• [DIRECTIONS]:
Select every line below containing the word "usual".

• [GIVEN DATA]:
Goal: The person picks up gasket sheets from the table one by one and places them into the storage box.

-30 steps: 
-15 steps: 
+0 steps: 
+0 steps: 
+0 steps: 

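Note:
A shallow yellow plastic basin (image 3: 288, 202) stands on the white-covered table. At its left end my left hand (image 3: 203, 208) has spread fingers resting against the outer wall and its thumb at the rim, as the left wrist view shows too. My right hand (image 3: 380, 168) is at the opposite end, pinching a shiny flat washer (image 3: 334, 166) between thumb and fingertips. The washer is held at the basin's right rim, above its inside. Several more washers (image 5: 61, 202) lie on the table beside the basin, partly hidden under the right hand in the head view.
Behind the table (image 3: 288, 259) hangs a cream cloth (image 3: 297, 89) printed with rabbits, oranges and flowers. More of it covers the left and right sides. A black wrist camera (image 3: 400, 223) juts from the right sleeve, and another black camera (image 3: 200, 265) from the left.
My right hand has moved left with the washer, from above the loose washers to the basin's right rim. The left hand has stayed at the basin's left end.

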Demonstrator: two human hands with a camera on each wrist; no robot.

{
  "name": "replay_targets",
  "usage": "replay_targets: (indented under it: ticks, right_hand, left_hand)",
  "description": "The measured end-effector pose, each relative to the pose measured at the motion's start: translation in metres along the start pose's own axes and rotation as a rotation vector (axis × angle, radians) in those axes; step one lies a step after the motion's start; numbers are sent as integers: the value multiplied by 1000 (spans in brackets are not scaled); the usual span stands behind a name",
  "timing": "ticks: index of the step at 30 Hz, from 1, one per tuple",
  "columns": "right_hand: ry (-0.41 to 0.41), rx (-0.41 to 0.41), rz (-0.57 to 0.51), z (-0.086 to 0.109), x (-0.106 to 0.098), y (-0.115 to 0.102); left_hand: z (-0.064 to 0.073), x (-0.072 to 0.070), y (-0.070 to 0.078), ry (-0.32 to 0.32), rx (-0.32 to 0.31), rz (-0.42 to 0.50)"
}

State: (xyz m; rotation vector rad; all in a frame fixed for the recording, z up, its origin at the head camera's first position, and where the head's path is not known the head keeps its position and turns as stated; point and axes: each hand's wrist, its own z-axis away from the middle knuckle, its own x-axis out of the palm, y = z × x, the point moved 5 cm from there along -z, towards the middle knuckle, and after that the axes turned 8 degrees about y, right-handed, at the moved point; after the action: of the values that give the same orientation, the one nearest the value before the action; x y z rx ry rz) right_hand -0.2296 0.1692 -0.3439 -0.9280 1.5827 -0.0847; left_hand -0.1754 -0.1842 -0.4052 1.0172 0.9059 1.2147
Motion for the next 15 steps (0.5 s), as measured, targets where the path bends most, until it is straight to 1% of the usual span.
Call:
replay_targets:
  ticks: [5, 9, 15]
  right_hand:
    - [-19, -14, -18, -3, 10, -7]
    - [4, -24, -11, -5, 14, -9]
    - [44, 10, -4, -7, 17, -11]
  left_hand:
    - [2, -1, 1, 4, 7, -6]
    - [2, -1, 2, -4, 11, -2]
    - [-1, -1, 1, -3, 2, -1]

• [ANSWER TO THIS TASK]:
  "description": "The measured end-effector pose, each relative to the pose measured at the motion's start: translation in metres along the start pose's own axes and rotation as a rotation vector (axis × angle, radians) in those axes; step one lies a step after the motion's start; numbers are sent as integers: the value multiplied by 1000 (spans in brackets are not scaled); the usual span stands behind a name",
Motion for the next 15 steps (0.5 s), as measured, targets where the path bends most, until it is straight to 1% of the usual span.

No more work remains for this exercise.